### WORK ITEM
Each line from the one containing "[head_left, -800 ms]" through the end of the entries below must be output exactly; no other line belongs.

### INPUT
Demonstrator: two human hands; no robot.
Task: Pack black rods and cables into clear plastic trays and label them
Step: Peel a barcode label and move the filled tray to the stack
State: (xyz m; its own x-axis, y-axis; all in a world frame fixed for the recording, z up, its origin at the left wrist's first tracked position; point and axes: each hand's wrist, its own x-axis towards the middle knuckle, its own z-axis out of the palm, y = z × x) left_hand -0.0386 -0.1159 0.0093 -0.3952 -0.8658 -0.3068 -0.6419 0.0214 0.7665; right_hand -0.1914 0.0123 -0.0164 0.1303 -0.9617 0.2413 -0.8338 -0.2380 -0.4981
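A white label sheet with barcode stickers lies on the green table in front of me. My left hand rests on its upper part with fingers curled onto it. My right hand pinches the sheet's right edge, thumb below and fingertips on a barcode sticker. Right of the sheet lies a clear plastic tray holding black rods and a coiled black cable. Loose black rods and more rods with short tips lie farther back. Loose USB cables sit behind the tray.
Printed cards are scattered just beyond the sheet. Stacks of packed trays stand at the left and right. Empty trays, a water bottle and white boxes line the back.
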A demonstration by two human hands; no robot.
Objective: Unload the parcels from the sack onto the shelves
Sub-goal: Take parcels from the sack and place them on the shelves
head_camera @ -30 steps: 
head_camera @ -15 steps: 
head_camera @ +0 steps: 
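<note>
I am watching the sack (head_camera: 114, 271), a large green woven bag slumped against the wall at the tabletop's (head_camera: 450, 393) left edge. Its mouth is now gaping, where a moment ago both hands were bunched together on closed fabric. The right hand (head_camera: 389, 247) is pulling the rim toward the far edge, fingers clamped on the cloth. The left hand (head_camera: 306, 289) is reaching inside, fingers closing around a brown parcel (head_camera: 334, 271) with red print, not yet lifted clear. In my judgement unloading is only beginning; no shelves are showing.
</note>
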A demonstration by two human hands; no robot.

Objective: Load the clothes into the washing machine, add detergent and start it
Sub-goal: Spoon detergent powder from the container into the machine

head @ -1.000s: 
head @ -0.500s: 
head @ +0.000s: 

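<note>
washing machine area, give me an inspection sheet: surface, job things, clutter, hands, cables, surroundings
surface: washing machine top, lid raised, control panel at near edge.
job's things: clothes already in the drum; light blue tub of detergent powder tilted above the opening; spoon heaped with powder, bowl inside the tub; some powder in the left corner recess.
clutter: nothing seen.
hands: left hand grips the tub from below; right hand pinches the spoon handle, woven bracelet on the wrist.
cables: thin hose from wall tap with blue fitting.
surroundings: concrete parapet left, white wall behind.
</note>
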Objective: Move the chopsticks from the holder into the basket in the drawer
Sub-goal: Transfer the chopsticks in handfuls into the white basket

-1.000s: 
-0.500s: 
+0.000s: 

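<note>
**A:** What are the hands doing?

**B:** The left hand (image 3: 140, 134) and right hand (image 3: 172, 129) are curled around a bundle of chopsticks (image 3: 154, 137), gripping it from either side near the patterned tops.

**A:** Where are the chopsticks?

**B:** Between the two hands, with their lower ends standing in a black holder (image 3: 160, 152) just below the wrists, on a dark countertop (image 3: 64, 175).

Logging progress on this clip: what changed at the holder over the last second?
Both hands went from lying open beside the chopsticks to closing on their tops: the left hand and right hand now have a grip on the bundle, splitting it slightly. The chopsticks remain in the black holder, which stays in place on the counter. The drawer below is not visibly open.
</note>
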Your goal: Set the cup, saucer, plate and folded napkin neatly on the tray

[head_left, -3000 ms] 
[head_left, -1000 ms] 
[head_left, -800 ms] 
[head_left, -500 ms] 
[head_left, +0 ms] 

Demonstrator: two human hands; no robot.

### RESULT OF THIS EXERCISE
[head_left, -800 ms] 
[head_left, -500 ms] 
[head_left, +0 ms] 

Demonstrator: two human hands; no robot.

With this output, the exercise is done.